Jude grabs it from me and opens the top. When he had a broken arm I’m sure I did the same thing for him more than once.
In silence, we munch a couple of pieces of licorice each, and watch the characters of a soap
opera fight with one another. But my mind is elsewhere. “I can’t believe I totaled my car. And I did it sober.”
“Doesn’t seem fair, does it?” Jude chuckles. “I already put out a couple of feelers with mechanics I know. We’ll find you something at a good price.”
“Really?” I stare at him. “Thank you.”
“Don’t mention it.”
“Can I ask you something? Do you still have drug cravings?”
“Yeah, but they’re different now.” Jude shoves a Twizzler in his mouth.
“How so?”
He chews, thinking. “When I was using, my brain and my body were on the same page about cravings. But now that connection is broken. Sometimes I feel itchy for a hit, but my brain says, ‘No way, stupid.’ Or maybe I’ll see something I used to associate with getting high, but I don’t feel as triggered because my body isn’t as needy.”
“Because you’re out of practice?”
“Yeah. I still think about it every day, but it’s not as sharp because I never reward it.”
“But you still want to.”
“Sure. But now there are things I want more than drugs. Like not dying.”
“Good one.”
“Resisting has gotten a whole lot easier lately—there’s been a spike in OD deaths due to fentanyl flooding the supply.”

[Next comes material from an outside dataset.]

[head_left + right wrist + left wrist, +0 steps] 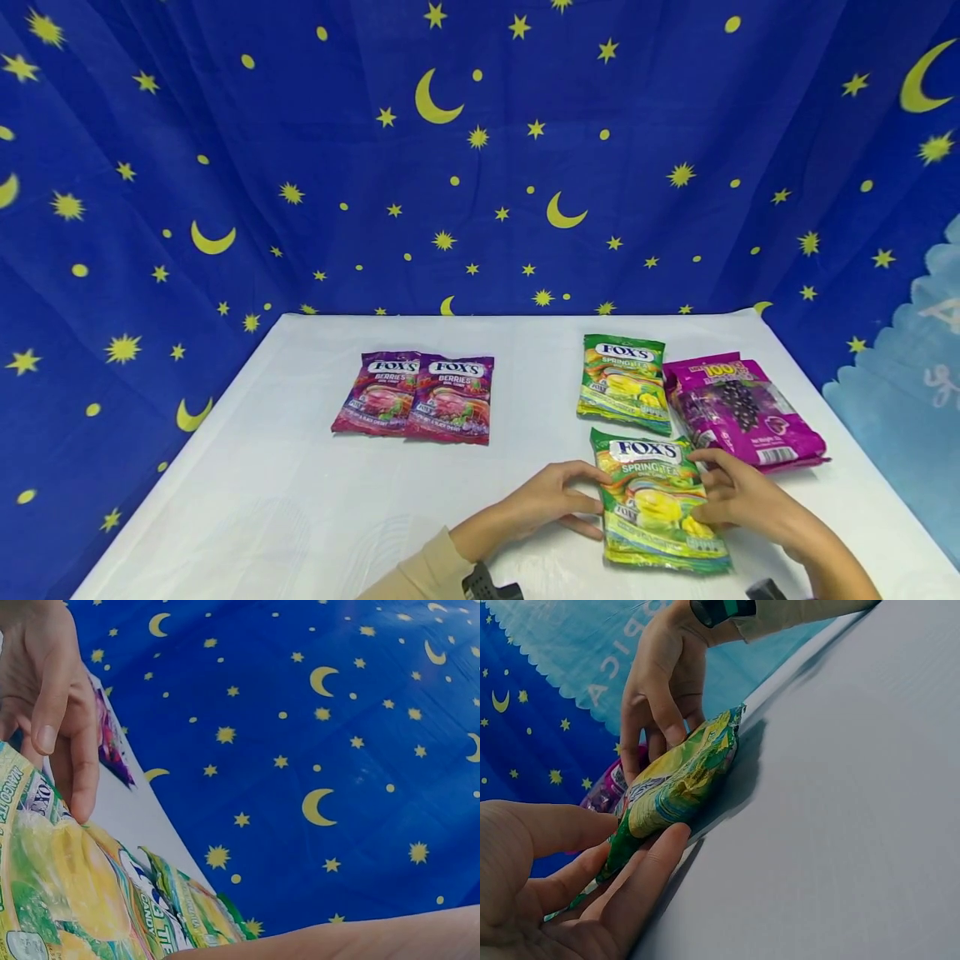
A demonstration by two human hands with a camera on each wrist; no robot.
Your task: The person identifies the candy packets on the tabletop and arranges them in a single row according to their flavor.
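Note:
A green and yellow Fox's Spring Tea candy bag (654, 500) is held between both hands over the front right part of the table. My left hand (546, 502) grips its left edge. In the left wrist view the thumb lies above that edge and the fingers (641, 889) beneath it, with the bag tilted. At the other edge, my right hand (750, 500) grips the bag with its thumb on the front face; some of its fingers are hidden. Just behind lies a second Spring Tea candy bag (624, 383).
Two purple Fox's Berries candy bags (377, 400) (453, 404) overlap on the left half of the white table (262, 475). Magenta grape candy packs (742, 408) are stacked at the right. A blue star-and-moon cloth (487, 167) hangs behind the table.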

“Alec’s bartender OD’d at work. They brought him back with Narcan.”
“See? That’s why I only abuse Twizzlers now.”
I reach into the bag. “I feel like Alec doesn’t really know what it means to be an alcoholic. If he could see into my soul, he wouldn’t want me anymore. If he says he loves me, I’m thinking, ‘Obviously I’ve fooled him.’”

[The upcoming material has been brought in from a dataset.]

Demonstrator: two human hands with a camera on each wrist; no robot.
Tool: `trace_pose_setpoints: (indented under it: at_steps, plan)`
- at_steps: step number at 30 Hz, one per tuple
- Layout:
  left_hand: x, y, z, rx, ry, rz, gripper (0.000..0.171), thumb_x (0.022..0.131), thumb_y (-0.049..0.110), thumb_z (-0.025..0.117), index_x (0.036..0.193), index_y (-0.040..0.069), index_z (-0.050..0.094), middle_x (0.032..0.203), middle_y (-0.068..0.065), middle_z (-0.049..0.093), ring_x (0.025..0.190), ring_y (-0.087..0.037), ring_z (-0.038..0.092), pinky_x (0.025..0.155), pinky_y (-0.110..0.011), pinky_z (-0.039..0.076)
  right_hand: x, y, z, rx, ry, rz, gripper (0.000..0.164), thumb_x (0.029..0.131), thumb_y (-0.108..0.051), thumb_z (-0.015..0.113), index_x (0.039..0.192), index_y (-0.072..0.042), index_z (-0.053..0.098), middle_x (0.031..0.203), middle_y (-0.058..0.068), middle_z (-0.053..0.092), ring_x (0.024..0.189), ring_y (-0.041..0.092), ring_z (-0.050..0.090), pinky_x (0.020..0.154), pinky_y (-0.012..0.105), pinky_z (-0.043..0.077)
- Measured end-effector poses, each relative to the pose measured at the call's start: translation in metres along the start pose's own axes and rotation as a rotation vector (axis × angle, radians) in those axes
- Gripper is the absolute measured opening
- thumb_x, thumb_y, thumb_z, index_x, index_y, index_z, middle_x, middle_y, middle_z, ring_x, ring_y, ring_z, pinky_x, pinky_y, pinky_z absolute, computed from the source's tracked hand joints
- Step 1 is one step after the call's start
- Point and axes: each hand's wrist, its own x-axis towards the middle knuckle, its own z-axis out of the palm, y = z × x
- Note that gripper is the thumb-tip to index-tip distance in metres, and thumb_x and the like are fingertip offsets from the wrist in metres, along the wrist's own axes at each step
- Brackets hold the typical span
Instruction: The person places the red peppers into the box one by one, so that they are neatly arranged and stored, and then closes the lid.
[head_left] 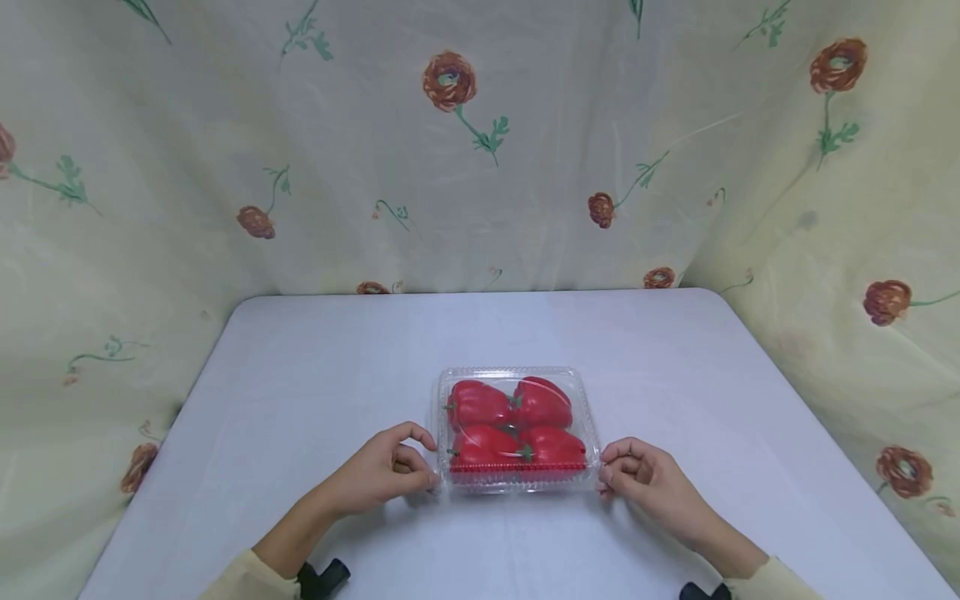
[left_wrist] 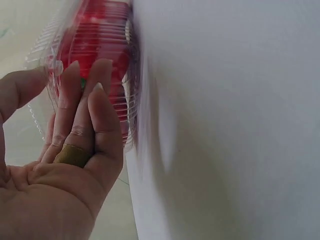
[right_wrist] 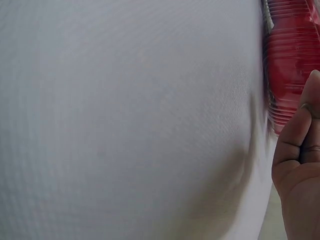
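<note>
A clear plastic clamshell box (head_left: pixel 517 486) with a ridged rim sits on the table, its lid down over several red bell peppers (head_left: pixel 480 404) with green stems. At its front left corner my left hand (head_left: pixel 386 471) holds the edge between thumb and fingers. The left wrist view has the left thumb (left_wrist: pixel 30 85) at the rim's small round snap and the other fingers along the ribbed side. My right hand (head_left: pixel 652 483) pinches the edge at the front right corner. Part of that hand (right_wrist: pixel 300 165) is cut off in the right wrist view.
A white-covered table (head_left: pixel 360 350) with rounded back corners lies under the box. Pale cloth (head_left: pixel 525 225) printed with orange flowers hangs behind and along both sides. Dark wrist mounts (head_left: pixel 324 577) show by the sleeves.
</note>
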Motion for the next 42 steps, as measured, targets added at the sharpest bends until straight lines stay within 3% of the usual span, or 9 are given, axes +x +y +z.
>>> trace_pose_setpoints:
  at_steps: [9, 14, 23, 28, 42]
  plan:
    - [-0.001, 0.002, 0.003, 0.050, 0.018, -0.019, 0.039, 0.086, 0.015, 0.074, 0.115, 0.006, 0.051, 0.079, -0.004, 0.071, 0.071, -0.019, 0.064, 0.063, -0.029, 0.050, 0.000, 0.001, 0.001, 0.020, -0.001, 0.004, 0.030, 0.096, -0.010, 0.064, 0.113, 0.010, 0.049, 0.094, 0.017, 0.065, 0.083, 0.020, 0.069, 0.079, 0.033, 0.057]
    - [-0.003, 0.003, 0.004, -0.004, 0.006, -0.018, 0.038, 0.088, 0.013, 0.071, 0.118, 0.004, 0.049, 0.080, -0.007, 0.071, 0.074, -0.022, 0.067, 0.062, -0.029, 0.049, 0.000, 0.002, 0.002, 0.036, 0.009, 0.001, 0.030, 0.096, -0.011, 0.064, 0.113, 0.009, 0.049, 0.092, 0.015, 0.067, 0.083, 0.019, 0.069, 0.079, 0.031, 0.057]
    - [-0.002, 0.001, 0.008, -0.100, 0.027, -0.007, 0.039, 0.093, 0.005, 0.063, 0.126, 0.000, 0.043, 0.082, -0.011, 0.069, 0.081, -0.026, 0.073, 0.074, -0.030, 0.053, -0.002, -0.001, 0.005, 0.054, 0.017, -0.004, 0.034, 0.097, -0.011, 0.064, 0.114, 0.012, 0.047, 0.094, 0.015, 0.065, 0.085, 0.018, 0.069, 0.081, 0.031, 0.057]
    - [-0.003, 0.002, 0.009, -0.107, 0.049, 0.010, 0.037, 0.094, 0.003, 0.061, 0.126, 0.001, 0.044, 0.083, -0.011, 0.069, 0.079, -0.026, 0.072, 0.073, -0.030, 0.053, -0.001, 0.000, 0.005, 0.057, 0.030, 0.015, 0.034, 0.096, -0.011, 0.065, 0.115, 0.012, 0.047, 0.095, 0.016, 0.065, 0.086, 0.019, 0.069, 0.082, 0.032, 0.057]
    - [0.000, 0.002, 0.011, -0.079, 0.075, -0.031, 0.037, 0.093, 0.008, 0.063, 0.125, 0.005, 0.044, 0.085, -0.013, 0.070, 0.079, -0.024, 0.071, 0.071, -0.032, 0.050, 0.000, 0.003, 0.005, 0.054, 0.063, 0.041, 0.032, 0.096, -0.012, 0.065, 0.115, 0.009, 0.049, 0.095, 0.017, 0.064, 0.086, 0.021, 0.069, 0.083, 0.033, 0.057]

Jude just shrugs. “Isn’t that everybody, though? Who walks around every day feeling perfectly worthy of love?”
“Everyone else in my family?” I hazard.
“No way,” Jude says, swatting this idea away with a wave of his tattooed arm. “You’re just gun shy, Pooh Bear. If you like this guy, why hold back? What does your gut say?”
My gut harbors the suspicion that there’s something a little too needy about me, and it drives people away. And if I could just stay unattached, I wouldn’t have so much drama.